What is needed.
Go through the entries below and print, exactly, the lines starting at the one with "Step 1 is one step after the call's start" and ending at the one with "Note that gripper", keeping both ends and no others.

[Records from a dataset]
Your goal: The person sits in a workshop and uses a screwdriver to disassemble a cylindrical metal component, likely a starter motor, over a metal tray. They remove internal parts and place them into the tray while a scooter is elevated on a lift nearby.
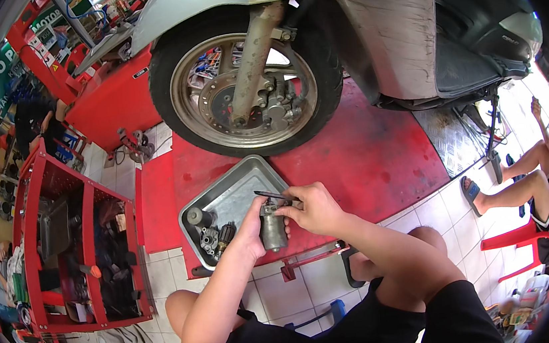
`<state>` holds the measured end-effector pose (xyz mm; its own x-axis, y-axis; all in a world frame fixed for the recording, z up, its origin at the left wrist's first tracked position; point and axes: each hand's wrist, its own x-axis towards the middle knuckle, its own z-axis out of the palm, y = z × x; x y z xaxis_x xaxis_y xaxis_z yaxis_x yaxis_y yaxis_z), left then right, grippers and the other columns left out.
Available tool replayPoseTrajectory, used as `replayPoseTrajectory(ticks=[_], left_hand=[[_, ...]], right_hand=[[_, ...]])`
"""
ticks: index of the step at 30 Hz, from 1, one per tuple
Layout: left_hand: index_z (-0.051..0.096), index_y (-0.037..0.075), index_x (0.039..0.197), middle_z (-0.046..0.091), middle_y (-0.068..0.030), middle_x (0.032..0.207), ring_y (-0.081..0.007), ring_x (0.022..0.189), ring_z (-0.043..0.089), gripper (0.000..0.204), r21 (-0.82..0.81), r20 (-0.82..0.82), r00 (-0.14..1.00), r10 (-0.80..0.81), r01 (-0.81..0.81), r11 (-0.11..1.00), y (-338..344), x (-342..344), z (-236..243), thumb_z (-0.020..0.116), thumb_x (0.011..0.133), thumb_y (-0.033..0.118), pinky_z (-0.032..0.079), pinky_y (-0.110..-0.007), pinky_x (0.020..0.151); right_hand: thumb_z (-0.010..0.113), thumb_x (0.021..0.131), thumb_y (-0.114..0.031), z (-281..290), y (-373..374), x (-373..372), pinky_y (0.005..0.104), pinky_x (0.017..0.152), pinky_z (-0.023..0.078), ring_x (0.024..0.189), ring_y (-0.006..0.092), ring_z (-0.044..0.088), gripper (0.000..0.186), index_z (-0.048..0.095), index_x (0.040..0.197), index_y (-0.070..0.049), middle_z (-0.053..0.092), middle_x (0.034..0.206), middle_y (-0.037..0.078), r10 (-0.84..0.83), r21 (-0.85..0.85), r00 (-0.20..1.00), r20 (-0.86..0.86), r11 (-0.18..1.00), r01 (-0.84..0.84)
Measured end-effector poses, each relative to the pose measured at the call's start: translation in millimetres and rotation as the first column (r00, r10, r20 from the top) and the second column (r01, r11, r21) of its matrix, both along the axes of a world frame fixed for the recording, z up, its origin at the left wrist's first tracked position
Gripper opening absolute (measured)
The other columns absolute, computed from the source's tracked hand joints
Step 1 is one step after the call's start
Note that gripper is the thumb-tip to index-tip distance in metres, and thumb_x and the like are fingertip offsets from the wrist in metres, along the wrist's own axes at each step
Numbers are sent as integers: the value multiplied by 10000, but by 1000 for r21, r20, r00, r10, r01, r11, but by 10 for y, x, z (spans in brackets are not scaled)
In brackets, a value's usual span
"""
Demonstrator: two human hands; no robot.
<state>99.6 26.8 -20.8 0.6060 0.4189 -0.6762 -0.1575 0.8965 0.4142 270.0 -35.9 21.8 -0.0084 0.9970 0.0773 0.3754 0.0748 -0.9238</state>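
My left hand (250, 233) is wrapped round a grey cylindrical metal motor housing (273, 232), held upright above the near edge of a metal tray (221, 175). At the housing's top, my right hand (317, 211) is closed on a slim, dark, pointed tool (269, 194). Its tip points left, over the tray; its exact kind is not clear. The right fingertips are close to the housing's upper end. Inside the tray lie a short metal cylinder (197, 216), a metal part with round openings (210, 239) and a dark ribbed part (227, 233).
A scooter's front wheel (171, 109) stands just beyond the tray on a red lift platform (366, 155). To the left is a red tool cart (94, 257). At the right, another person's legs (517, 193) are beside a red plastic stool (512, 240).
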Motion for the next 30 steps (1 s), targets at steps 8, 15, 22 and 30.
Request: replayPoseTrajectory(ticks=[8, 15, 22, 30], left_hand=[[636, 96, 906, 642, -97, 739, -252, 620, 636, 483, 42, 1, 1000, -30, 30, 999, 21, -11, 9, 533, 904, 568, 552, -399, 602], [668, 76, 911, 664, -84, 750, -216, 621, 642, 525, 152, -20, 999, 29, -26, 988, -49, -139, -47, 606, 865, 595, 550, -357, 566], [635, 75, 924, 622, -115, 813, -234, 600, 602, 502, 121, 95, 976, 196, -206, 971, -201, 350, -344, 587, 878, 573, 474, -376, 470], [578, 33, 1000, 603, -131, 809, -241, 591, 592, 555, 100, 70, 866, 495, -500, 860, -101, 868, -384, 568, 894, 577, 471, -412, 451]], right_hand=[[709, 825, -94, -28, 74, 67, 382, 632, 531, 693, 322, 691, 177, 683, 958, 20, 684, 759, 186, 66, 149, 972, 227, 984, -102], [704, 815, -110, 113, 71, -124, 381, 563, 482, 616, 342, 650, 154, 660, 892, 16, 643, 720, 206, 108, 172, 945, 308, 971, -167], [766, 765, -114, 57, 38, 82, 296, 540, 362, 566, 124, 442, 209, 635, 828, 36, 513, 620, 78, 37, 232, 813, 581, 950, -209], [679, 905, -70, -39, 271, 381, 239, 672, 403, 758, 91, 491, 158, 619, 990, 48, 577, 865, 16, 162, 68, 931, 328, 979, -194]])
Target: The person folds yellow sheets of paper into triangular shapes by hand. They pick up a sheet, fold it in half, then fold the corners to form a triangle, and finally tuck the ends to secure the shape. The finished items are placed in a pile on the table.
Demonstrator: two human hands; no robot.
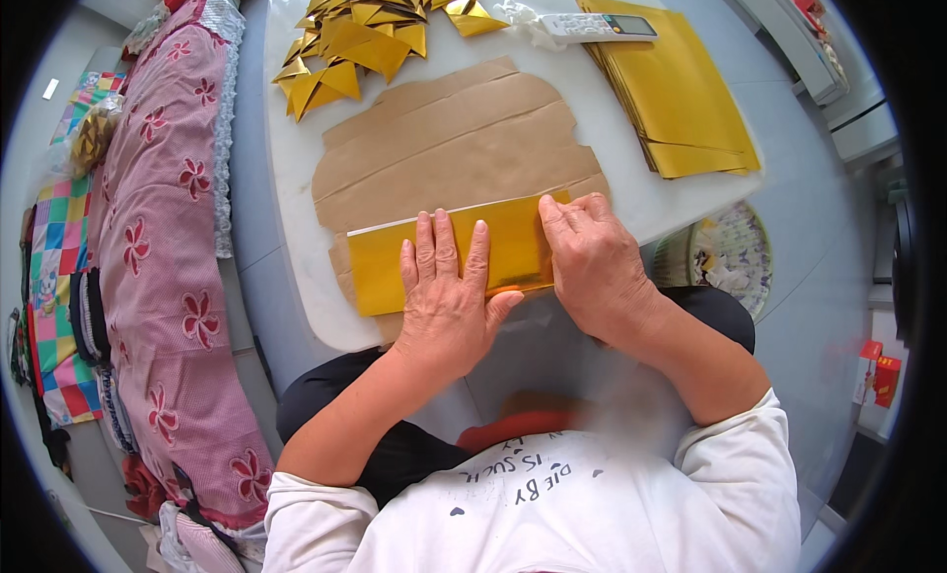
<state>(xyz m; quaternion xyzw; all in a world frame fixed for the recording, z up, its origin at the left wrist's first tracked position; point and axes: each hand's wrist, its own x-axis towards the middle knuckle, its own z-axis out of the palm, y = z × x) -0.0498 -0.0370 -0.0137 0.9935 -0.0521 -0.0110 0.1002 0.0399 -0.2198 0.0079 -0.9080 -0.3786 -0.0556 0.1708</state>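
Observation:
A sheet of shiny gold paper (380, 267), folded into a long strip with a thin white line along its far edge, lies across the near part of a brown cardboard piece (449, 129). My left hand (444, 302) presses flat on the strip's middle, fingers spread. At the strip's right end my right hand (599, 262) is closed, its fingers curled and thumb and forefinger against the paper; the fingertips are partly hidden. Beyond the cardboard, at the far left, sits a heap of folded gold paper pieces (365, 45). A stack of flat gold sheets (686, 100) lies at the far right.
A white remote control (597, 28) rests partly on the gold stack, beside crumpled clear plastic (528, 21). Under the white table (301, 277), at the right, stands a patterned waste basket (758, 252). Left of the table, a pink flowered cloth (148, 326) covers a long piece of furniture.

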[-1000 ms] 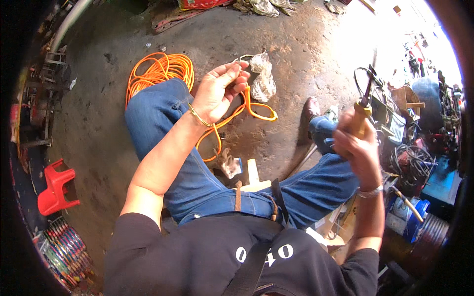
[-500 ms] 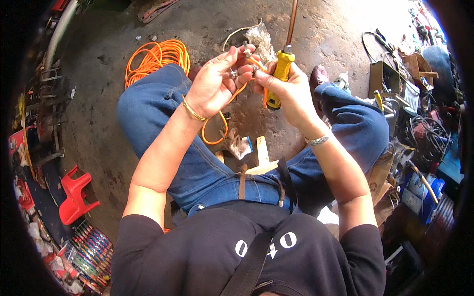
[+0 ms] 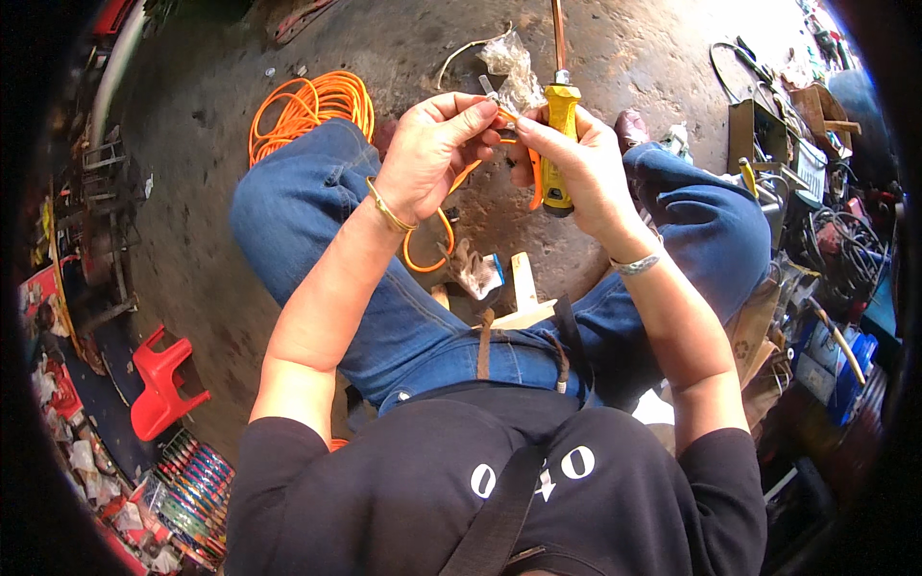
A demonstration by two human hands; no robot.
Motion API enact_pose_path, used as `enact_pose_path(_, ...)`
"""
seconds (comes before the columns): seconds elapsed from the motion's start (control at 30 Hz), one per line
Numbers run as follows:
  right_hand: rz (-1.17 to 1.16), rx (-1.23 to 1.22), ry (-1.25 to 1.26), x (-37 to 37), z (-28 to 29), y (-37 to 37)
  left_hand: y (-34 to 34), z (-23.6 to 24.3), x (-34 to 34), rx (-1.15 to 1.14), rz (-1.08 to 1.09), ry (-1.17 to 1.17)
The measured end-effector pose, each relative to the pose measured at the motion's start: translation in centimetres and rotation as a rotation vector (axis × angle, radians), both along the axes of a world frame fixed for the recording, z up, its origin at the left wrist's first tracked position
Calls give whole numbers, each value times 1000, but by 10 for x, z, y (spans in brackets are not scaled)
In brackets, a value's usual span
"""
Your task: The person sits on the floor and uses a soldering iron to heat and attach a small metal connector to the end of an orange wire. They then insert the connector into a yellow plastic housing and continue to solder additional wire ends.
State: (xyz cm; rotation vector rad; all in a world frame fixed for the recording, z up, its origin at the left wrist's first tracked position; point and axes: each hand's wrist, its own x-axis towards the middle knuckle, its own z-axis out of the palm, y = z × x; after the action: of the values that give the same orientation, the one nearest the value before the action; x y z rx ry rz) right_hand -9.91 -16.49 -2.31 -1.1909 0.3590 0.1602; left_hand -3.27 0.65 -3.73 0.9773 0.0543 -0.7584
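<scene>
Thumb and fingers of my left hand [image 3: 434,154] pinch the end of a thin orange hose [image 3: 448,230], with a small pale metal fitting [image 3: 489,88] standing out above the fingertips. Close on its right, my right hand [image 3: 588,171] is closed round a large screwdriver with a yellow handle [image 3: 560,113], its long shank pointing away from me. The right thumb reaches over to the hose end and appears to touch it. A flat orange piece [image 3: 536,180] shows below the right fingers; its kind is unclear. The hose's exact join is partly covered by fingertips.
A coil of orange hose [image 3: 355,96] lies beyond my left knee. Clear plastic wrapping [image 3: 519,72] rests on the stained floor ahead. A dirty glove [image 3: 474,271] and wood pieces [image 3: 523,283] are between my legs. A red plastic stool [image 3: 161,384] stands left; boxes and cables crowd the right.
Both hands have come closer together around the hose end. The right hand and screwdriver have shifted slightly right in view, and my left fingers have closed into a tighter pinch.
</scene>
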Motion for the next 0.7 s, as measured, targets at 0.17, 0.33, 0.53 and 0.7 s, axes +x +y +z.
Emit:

Task solution.
Step 1 is one step after the call's start
Note that gripper is the thumb-tip to index-tip distance in metres, and thumb_x and the like are fingertip offsets from the wrist in metres, along the wrist's own axes at each step

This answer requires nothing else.